Daughter of Mr and Mrs Robert Thomson, St. John Street, Creetown. Member of Kirkmabreck Voluntary Aid Detachment.

Bessie volunteered for hospital service shortly after the outbreak of war and served at Old Mill Hospital, Aberdeen, before transferring to the 58th (Scottish) General Hospital at St. Omer, France. She was Mentioned in Despatches for her work. Bessie was killed by an enemy aircraft bombing raid on 30th September 1917. She is buried in Longuenesse (St.
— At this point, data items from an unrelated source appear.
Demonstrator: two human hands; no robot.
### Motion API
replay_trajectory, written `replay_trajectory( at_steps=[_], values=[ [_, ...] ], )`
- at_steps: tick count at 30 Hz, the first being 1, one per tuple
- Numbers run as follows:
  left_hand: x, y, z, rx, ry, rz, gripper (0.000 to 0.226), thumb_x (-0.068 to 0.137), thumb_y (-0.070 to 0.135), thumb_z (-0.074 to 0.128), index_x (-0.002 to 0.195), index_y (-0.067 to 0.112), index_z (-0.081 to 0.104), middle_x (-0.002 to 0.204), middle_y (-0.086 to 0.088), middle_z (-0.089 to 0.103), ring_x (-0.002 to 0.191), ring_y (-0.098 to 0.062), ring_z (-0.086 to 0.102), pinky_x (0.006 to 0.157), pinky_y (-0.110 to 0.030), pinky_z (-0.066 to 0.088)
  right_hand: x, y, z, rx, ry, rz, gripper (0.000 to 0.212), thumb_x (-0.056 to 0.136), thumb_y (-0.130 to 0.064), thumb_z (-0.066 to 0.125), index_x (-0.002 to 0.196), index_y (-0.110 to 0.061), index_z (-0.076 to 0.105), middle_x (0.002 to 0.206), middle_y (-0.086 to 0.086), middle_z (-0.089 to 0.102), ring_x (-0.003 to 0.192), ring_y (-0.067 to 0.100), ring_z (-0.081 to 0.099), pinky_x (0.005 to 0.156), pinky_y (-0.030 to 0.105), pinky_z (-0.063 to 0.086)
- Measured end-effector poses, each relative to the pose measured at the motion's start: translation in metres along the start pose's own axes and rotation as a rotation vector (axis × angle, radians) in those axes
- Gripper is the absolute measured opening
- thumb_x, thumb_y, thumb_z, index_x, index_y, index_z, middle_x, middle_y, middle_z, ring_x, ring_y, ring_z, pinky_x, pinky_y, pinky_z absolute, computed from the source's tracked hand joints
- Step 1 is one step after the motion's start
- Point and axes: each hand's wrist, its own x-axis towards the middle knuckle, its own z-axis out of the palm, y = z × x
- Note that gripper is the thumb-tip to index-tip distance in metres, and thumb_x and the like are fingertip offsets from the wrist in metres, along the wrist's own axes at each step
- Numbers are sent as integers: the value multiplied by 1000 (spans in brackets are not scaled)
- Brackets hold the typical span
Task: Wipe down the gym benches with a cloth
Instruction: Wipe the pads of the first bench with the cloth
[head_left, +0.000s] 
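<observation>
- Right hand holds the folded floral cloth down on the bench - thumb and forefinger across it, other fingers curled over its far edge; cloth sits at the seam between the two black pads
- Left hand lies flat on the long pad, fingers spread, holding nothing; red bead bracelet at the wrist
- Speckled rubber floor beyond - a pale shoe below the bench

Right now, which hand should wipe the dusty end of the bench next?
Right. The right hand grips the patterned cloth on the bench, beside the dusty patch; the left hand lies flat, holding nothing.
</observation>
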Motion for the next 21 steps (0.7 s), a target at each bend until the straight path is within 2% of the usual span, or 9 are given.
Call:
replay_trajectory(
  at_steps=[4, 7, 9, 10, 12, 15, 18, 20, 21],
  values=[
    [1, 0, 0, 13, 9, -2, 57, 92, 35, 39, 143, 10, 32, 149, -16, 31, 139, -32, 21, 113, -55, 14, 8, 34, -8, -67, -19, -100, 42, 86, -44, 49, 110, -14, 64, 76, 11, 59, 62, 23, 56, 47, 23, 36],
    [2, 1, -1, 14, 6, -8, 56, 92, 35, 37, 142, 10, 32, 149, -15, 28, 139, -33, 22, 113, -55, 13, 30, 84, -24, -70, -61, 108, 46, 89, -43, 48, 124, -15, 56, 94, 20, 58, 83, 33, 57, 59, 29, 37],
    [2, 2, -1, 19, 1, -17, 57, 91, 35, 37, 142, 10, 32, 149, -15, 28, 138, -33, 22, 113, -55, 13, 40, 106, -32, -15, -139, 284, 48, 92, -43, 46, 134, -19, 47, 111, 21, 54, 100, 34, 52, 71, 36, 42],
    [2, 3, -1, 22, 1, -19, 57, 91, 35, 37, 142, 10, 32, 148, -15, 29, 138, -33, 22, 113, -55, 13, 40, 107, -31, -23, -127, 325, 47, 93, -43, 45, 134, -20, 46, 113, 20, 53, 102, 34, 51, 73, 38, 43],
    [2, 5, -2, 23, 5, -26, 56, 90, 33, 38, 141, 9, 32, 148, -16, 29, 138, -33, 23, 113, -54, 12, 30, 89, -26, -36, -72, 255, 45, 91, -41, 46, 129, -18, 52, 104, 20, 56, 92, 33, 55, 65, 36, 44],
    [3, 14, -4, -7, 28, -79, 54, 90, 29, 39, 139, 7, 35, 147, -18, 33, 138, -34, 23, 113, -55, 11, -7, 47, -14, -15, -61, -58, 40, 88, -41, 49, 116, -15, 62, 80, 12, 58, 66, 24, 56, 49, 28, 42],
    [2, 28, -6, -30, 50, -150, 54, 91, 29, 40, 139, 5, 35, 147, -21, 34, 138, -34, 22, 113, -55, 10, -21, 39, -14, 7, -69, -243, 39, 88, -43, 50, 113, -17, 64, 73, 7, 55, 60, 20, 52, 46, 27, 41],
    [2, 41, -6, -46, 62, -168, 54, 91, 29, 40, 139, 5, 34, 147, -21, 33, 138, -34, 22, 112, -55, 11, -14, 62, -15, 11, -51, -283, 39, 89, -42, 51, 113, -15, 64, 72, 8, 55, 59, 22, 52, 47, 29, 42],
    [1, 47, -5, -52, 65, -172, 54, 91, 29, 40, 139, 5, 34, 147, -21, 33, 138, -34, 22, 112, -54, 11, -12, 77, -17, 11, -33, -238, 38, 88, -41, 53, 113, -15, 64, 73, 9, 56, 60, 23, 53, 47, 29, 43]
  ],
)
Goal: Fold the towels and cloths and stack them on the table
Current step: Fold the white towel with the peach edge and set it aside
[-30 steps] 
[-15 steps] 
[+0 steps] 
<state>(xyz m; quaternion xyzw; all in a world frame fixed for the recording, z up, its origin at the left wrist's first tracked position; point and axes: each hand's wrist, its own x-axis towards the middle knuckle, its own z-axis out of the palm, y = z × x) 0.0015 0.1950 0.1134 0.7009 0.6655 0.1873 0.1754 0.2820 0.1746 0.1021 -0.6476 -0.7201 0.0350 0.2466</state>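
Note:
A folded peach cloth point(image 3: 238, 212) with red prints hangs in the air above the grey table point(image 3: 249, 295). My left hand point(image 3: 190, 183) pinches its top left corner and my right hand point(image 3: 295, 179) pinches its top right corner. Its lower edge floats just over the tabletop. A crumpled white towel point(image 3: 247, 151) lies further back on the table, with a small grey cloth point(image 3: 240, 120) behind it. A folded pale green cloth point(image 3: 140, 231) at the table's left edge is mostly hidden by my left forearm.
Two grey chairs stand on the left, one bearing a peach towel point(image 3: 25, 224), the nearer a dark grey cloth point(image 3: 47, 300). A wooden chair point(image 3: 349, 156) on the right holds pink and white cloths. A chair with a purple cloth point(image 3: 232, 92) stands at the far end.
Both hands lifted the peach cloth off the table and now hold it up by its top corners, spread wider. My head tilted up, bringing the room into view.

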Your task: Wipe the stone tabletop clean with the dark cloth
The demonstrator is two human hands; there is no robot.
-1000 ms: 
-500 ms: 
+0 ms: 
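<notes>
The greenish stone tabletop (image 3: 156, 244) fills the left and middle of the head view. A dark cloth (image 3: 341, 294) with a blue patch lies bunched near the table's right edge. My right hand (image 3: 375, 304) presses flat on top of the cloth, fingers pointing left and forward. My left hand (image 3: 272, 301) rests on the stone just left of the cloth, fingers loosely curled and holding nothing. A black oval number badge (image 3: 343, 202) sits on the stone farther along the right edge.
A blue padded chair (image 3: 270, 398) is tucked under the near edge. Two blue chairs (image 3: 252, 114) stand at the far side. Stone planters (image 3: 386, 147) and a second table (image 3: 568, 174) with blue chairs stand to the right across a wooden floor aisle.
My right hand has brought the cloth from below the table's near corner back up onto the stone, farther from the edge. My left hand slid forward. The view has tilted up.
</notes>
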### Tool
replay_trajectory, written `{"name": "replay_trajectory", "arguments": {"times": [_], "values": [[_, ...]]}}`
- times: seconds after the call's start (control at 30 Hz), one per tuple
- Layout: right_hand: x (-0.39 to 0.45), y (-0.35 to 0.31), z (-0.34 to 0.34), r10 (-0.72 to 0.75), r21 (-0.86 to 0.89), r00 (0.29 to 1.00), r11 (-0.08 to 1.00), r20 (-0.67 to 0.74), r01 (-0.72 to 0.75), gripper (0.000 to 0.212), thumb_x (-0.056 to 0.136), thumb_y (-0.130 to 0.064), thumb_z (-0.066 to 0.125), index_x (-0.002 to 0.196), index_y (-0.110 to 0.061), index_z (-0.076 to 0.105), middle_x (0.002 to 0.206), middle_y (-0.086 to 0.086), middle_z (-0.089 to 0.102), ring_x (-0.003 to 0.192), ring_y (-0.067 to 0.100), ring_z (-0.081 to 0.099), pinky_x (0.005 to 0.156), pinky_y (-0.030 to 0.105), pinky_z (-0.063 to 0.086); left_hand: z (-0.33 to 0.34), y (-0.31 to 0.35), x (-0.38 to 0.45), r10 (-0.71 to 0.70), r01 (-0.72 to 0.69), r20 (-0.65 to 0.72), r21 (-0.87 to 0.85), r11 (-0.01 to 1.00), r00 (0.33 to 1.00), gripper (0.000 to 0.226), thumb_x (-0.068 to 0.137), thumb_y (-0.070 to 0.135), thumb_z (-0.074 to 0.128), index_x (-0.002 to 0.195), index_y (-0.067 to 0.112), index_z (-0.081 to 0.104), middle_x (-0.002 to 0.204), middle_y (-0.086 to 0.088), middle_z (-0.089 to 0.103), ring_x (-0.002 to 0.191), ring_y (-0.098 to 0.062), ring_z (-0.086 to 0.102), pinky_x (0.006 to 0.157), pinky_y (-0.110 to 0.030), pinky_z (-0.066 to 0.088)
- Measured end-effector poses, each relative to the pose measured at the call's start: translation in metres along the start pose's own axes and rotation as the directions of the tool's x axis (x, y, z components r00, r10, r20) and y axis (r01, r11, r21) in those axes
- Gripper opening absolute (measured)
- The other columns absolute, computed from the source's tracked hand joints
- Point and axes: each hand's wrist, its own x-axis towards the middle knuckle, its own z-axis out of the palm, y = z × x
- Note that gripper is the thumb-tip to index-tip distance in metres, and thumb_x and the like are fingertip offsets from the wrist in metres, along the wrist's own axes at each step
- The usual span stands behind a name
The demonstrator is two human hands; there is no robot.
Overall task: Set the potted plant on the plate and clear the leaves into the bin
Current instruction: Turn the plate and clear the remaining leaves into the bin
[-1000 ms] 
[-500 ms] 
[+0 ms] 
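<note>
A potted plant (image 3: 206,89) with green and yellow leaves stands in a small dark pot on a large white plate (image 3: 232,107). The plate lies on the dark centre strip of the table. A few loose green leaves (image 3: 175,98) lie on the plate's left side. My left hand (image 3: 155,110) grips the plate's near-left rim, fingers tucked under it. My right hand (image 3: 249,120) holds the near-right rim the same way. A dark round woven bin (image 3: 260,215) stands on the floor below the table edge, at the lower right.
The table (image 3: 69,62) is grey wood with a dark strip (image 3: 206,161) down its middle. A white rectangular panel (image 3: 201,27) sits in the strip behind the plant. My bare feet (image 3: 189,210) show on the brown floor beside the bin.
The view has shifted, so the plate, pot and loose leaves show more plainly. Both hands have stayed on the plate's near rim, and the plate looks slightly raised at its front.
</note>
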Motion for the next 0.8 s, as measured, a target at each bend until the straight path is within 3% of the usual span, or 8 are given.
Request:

Omer) Souvenir Cemetery, plot VI.B.2 and commemorated on Creetown War Memorial.

Proudly we laud the deeds of sons so gallant,
Bearing aloft the banner of the free,
Yet must our tongues but weakly falter
When we would seek fit words to speak of thee.

Bravely as e’er went warrior to Valhalla,
Nobly the cross you bore upon your breast,
Faithfull “The Lady of the Lamp” you followed,
Supreme in sacrifice with martyred Joan you rest.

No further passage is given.